## **This program performs the following**: 

1. Places 5 articles into a dataframe
2. Cleans the articles
3. Uses Cosine Similarity to generate a summary for all 5 articles from the "cleaned" data
4. Uses TF-IDF to generate a summary for all 5 "cleaned" articles
5. Places all outputs into one dataframe to easily compare

# **Import Data**

In [None]:
import nltk
from nltk.stem import WordNetLemmatizer
nltk.download('stopwords')

In [2]:
# Create list that will hold file names to be opened 
articles_list = []
for i in range (1,6):
    string="Article"+str(i)+'.txt'
    articles_list.append(string)
    
#articles_list[] = Article1.txt, Article2.txt, Article3.txt, .....

In [3]:
# Turn List to Dict. Needed becuase object 'i' in later used for loop needs to be iterable 
dictOfWords = { i : articles_list[i] for i in range(0, len(articles_list) ) }


In [4]:
#Create dataframe and use list values to populate "Filename Column. Create null values for column with data that will later be populated"
import pandas as pd
import numpy as np 
df = pd.DataFrame(articles_list, columns=['File name'])

df['Content'] = np.nan

df

Unnamed: 0,File name,Content
0,Article1.txt,
1,Article2.txt,
2,Article3.txt,
3,Article4.txt,
4,Article5.txt,


In [5]:
#create list to hold raw string values of data

raw_article_ls = []

In [6]:
# LET THE OPERATIONS BEGIN! 

for i in dictOfWords:
  file = open('/content/Article_data/' + dictOfWords[i], "r")   # read files using names from dict
  filedata = file.readlines()   # filedata is type: list
  text = ''.join(filedata)      # text is the str of all joined items of list: filedata
  raw_article_ls.append(text)   # Add text to list of raw strings to be used later

  article = text.split(". ")    #List that splits raw str values from 'text' into list values. seperated at the period
  
  df.iloc[i, df.columns.get_loc('Content')] = text    #Load raw text into datframe


In [7]:
df

Unnamed: 0,File name,Content
0,Article1.txt,Wi-fi web reaches farmers in Peru\n\nA network...
1,Article2.txt,Hewitt decries 'career sexism'\n\nPlans to ext...
2,Article3.txt,Digital guru floats sub-$100 PC\n\nNicholas Ne...
3,Article4.txt,Technology gets the creative bug\n\nThe hi-tec...
4,Article5.txt,Solutions to net security fears\n\nFake bank e...


# **Clean Data**

Clean Data Special Characters

In [8]:
df['Content_Parsed_1'] = df['Content'].str.replace("\r", " ")
df['Content_Parsed_1'] = df['Content_Parsed_1'].str.replace("    ", " ")
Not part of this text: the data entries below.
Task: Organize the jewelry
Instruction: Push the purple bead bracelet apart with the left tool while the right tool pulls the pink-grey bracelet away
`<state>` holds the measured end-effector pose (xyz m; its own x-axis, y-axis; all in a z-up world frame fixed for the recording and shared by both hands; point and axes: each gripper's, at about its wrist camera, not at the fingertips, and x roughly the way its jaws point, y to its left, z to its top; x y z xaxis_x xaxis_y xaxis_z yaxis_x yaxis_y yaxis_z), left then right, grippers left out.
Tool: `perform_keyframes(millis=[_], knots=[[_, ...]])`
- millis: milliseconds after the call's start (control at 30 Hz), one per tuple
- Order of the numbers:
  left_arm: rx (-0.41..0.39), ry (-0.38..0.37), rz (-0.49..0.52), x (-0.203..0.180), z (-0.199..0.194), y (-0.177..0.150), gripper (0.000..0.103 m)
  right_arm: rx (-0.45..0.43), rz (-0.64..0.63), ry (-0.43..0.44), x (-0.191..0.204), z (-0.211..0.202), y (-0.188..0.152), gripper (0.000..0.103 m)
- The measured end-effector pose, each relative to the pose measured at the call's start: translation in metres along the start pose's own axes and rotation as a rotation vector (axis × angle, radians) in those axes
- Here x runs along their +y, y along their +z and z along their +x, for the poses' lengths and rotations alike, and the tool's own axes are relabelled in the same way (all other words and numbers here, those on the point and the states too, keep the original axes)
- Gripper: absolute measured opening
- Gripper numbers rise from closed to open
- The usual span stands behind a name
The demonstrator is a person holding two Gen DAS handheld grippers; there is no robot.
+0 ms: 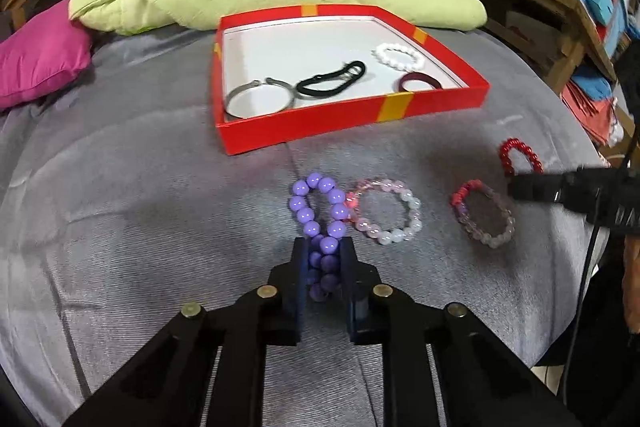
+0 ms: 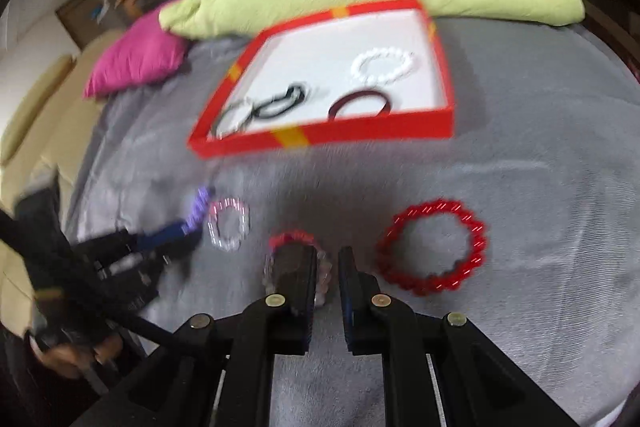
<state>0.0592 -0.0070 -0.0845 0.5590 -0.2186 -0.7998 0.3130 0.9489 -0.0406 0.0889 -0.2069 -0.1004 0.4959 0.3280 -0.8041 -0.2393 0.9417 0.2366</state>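
My left gripper (image 1: 324, 247) pinches the purple beads (image 1: 318, 211) on the grey cover, short of the red box (image 1: 352, 119).
Slippery, light, floppy: grip across both strands. Right gripper (image 2: 326, 259) part-open, straddling the mixed bracelet (image 2: 292, 239).

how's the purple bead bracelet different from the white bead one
The purple bracelet lies on the grey cover outside the red box; the white bracelet sits inside it. The purple one is squeezed into a long loop between the left tongs; the white one lies round and free. Purple's beads look bigger. Both are beaded loops.
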Motion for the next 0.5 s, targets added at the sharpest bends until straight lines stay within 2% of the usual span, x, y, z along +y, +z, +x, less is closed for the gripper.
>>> perform_keyframes(millis=[133,267,400,500], knots=[[0.005,0.008,-0.012,0.003,0.001,0.001,0.011,0.05,-0.016,-0.035,0.006,0.015,-0.003,0.013],[0.013,-0.004,-0.035,0.003,0.003,0.002,0.011,0.028,-0.05,-0.061,0.011,0.016,-0.006,0.014],[0.035,-0.054,-0.126,0.016,0.005,0.003,0.018,0.01,-0.118,-0.107,0.018,0.016,-0.01,0.012],[0.037,-0.108,-0.174,0.019,0.006,0.002,0.033,0.003,-0.147,-0.136,0.021,0.016,-0.012,0.012]])
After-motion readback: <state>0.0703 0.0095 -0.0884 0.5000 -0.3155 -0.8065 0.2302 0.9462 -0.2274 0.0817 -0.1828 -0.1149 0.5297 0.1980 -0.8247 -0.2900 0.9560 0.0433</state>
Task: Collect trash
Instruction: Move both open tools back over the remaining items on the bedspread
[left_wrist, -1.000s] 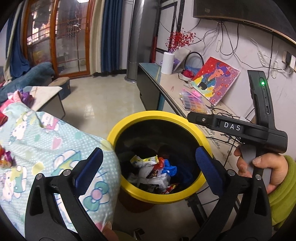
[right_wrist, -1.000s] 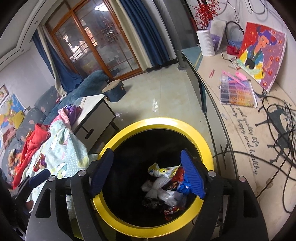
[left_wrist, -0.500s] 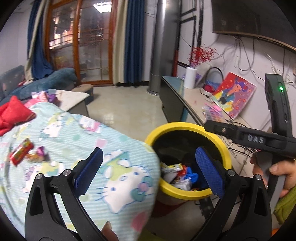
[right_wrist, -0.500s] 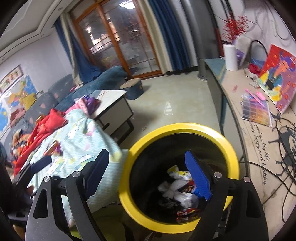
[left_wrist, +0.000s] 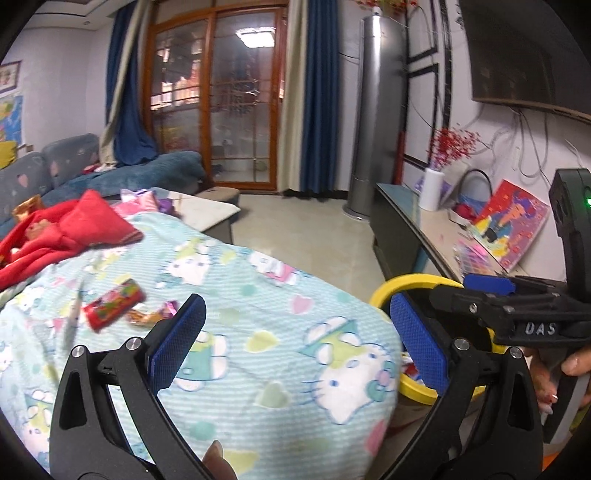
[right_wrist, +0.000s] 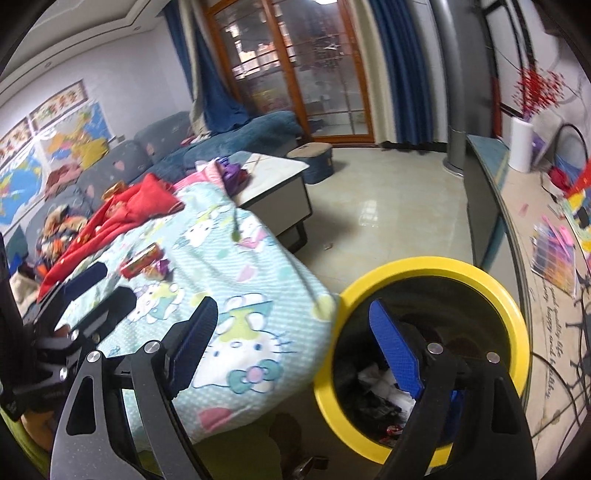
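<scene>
Living-room surroundings fill both views: wood-framed glass doors, blue curtains, a grey sofa, a glossy tile floor, and a long tabletop (right_wrist: 517, 236) along the wall carrying a white vase of red berries (left_wrist: 433, 189), a bright portrait painting (left_wrist: 511, 229) and black cables. Compared with a second ago, both cameras have swung away from the bin toward the bed: the yellow-rimmed trash bin (right_wrist: 436, 269), then centred between both pairs of tongs, now sits at the right edge of the left wrist view and under the right finger in the right wrist view. Crumpled wrappers, white, red and dark, lie in its black interior. A soft mint blanket (left_wrist: 258, 314) printed with Hello Kitty figures and hearts now dominates, touching the bin's rim. On it lie a red rectangular snack wrapper (left_wrist: 112, 303) and, just beside it, a smaller crinkled purple-and-orange candy wrapper (left_wrist: 153, 314); red clothing (left_wrist: 74, 225) is bunched behind them. The left tongs (left_wrist: 299, 332) are spread wide over the blanket, gripping nothing, their blue pads finely textured. The right tongs (right_wrist: 295, 345) likewise stand apart and empty, straddling the blanket edge and the bin. Raised letters "DAS" show on the right device's black body in the left wrist view. Cursive lettering on the tabletop is too distorted to read reliably.
</scene>
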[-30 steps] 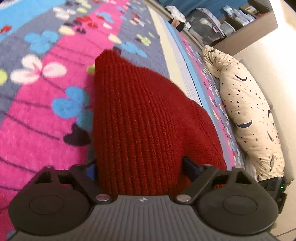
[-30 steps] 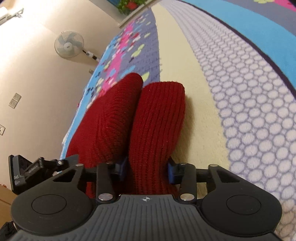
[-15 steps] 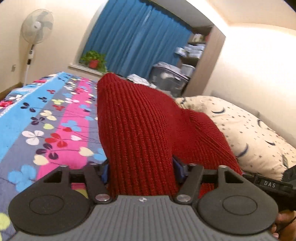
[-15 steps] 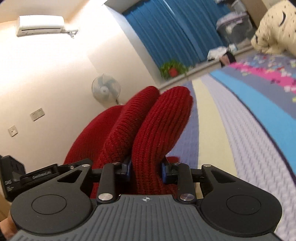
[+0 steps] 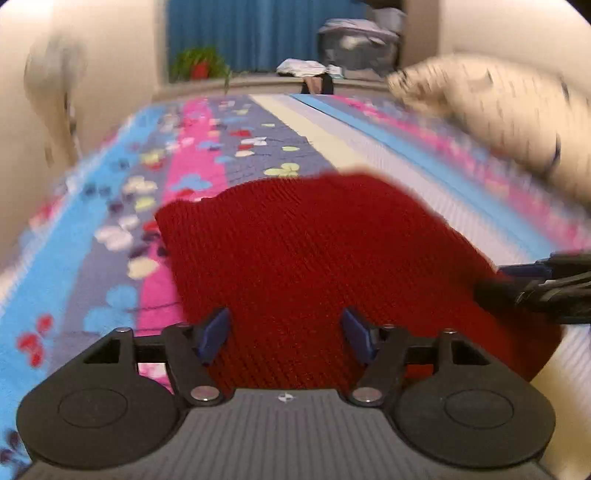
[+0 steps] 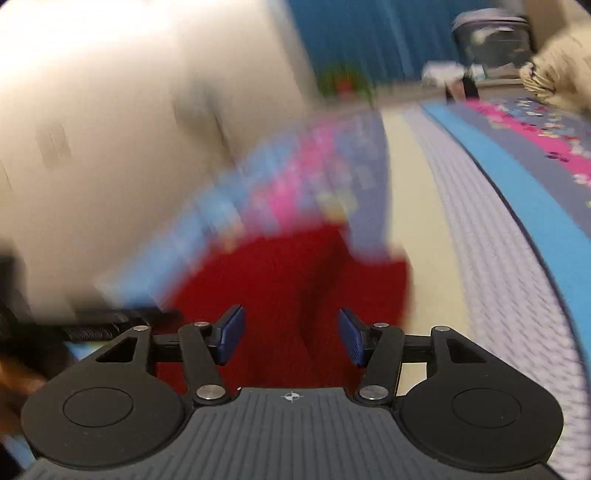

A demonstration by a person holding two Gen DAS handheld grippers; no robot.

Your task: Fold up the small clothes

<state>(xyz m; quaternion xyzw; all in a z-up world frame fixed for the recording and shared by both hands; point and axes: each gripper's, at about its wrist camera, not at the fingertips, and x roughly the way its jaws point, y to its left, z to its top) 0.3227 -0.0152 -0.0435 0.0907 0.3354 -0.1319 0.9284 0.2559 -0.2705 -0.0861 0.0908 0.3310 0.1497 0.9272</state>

Clean data - Uppercase to downcase

In [9]:
df['Content_Parsed_2'] = df['Content_Parsed_1'].str.lower()

Clean Data - Punctuation 

In [10]:
punctuation_signs = list("?:!,;")
df['Content_Parsed_3'] = df['Content_Parsed_2']

for punct_sign in punctuation_signs:
    df['Content_Parsed_3'] = df['Content_Parsed_3'].str.replace(punct_sign, '')

  """


Clean data - Possessive pronouns

In [11]:
df['Content_Parsed_4'] = df['Content_Parsed_3'].str.replace("'s", "")

Clean Data - Stemming and Lemmatization


In [12]:
nltk.download('punkt')
print("------------------------------------------------------------")
nltk.download('wordnet')

[nltk_data] Downloading package punkt to /root/nltk_data...
[nltk_data]   Unzipping tokenizers/punkt.zip.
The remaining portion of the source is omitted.